Set the Body Element Background Color Property, Even If It's White
This is a small post on one of the little things that has tripped up web developers for many years. In Windows, the default background color of a web page displayed in Internet Explorer (i.e. the <body> element) is white, and pretty much always has been. The default background color for a web page in all other browsers is also white - but, importantly, that is for different reasons. In Firefox, Chrome, etc, the background is white because that is the default color set by the browser configuration. In Firefox, you can change that in the Tools > Options > Content panel, for example. In IE, however, the page background is white because white is the default setting for the operating system display property governing window backgrounds, and in Windows the browser page background is a window background. In Windows 7 you can change that color in Control Panel > Appearance and Personalization > Personalized > Window Color.
I have long made a habit of altering the Windows display settings in order to change the window background color to something that isn't quite as bright as white, as I find that a mild gray makes for less in the way of eye strain after a day of peering at code and essays. What this means is that for me the default web page background in IE on Windows is that mild gray, not white. Over the years I've lost count of the number of high traffic, mainstream websites I've seen fail to set a CSS property for the background color of the <body> element - MSNBC was one of them for quite some time, for example. When that happens the design appears backed by gray to me, which generally ruins the effect.I'd go so far as to claim that a majority of modern web designs use a white background. White is the first color you see when you open up a web page in a browser in any operating system - assuming you have default display settings, which is the case for most people. So it is perhaps understandable that even experienced teams sometimes fail to set this property for designs with white backgrounds:
body { background-color: #ffffff; }
After all it's white already, right? Well for you it is, perhaps. Not for me.

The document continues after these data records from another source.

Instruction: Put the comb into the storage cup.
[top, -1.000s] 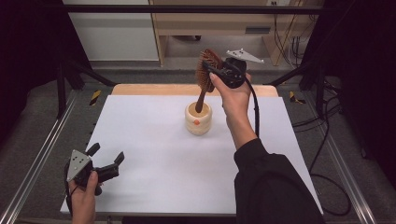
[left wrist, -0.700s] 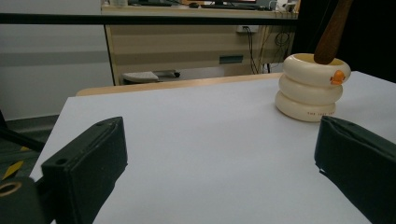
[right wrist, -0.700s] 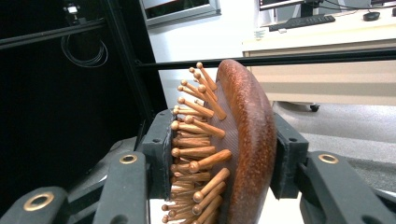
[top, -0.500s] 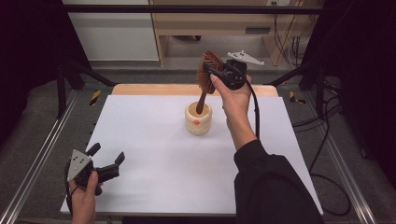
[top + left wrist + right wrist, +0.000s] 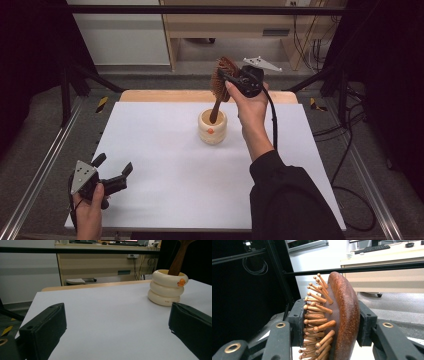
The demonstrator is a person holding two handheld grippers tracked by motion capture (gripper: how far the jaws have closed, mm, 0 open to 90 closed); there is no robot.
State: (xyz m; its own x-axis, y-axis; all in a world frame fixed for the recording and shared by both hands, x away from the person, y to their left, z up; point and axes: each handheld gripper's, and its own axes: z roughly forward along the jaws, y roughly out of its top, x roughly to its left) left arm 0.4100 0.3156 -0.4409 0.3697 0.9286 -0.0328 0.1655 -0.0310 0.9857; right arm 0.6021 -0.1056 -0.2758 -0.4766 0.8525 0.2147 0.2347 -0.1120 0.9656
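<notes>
No change: right gripper (image 5: 225,80) jaws clamped on hairbrush (image 5: 219,85), left gripper (image 5: 112,167) jaws apart.

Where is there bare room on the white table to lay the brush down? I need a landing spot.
Most of the white table top is bare: the wide stretch between the cream ringed holder and the left gripper, and the strip right of the holder. Crowded only at the holder, where the brown wooden hairbrush stands.

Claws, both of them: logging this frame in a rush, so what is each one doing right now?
Left claw: open, holding nothing, low over the white table.
Right claw: shut on the wooden hairbrush, whose handle stands in the cream cup.
</notes>
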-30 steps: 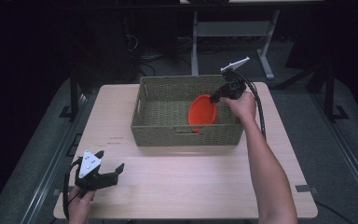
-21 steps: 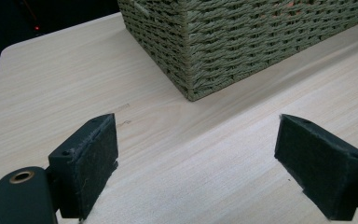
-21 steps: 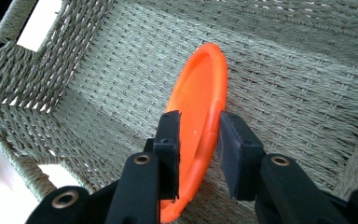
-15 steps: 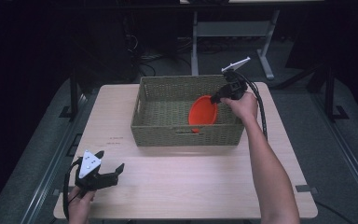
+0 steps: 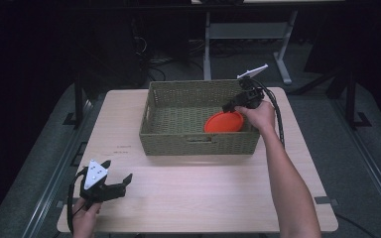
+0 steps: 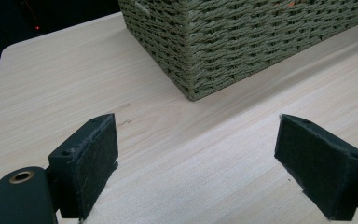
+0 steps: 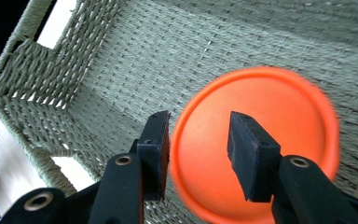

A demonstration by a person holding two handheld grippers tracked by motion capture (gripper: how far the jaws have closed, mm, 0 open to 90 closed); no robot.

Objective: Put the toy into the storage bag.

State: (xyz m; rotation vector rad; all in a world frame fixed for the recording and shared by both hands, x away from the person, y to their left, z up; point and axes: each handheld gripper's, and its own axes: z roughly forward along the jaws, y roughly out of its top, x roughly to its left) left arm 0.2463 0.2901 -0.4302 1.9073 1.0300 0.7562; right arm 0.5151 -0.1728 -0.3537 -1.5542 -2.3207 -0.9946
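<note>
An orange plate (image 5: pixel 223 122) lies in the right front part of a woven green basket (image 5: pixel 178 144) at the middle of the table. My right gripper (image 5: pixel 233 105) hangs over the basket's right side, just above the plate. In the right gripper view the jaws stand open around nothing, with the plate (image 7: pixel 284 107), slightly blurred, below my right gripper (image 7: pixel 198 135) on the basket floor (image 7: pixel 98 60). My left gripper (image 5: pixel 117 170) rests open at the table's front left corner. In its own view my left gripper (image 6: pixel 196 140) faces the basket's corner (image 6: pixel 242 37) across bare wood.
The light wooden table (image 5: pixel 203 198) has free room in front of and left of the basket. A metal stand (image 5: pixel 248 32) and cables sit on the dark floor behind the table. The right forearm (image 5: pixel 287 178) crosses the table's right side.
The plate was tilted up in my right gripper; now it has dropped flatter into the basket and the right jaws have opened. The left gripper has not moved.
</note>
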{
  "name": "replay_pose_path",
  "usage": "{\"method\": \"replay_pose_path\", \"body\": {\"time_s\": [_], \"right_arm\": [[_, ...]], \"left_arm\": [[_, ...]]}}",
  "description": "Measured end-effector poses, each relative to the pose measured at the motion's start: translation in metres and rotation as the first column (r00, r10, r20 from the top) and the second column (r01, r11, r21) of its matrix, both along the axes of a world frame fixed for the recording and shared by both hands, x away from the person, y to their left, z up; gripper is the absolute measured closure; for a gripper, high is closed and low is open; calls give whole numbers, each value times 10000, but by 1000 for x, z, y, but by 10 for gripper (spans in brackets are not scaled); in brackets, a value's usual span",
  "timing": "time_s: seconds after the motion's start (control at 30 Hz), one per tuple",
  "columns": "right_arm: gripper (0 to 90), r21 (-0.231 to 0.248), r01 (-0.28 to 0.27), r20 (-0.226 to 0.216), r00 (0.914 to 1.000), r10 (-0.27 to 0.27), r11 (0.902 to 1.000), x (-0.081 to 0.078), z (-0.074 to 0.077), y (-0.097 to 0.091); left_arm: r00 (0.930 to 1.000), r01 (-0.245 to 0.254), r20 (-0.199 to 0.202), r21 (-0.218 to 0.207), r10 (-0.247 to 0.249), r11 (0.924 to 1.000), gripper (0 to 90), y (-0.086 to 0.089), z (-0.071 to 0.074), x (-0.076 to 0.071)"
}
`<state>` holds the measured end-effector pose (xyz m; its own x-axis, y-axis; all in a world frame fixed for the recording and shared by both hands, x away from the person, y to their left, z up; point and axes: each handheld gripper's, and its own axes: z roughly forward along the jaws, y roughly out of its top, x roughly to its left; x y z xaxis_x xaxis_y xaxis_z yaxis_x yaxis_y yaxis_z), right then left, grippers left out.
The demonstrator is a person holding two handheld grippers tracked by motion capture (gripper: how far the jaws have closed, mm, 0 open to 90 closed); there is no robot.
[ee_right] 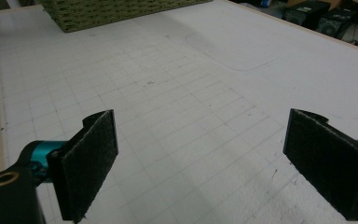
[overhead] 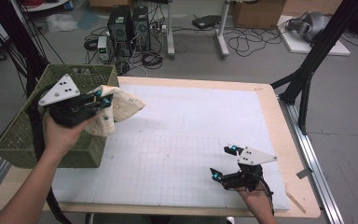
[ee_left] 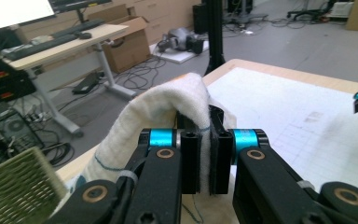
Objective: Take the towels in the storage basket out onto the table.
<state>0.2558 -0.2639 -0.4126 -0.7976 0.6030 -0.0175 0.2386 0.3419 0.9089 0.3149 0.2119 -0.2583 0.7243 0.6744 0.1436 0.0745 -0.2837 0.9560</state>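
Observation:
A cream towel (overhead: 116, 108) with a thin blue stitch line hangs from my left gripper (overhead: 103, 99), which is shut on a fold of it above the right rim of the green woven basket (overhead: 23, 135). In the left gripper view the cloth (ee_left: 158, 112) is pinched between the two black pads (ee_left: 190, 163) and drapes away to the left. My right gripper (overhead: 223, 162) rests low near the front right of the white gridded mat (overhead: 191, 121), open, with nothing between its pads (ee_right: 91, 161).
The basket's corner (ee_left: 14, 191) sits just under the towel at the table's left edge. Black frame posts (overhead: 307, 70) stand off the right side. Computers, cables and boxes lie on the floor beyond the table's far edge.

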Motion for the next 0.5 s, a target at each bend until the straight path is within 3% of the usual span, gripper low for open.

So what are the lessons here? Firstly, examine all of your assumptions about the characteristics that might be exhibited by various operating systems, browsers, and configuration options: make a point of actually investigating the range of possible options and how they change the playing field for web development. There's a lot of documentation out there, the accumulated experience of an entire generation of web development, so it's not as though you have to start from scratch. Secondly, it seems clear that your favored HTML/CSS boilerplate should include a background color for the <body> element - which is not presently the case for most of the established boilerplates, even the extraordinarily comprehensive ones such as HTML5 Boilerplate.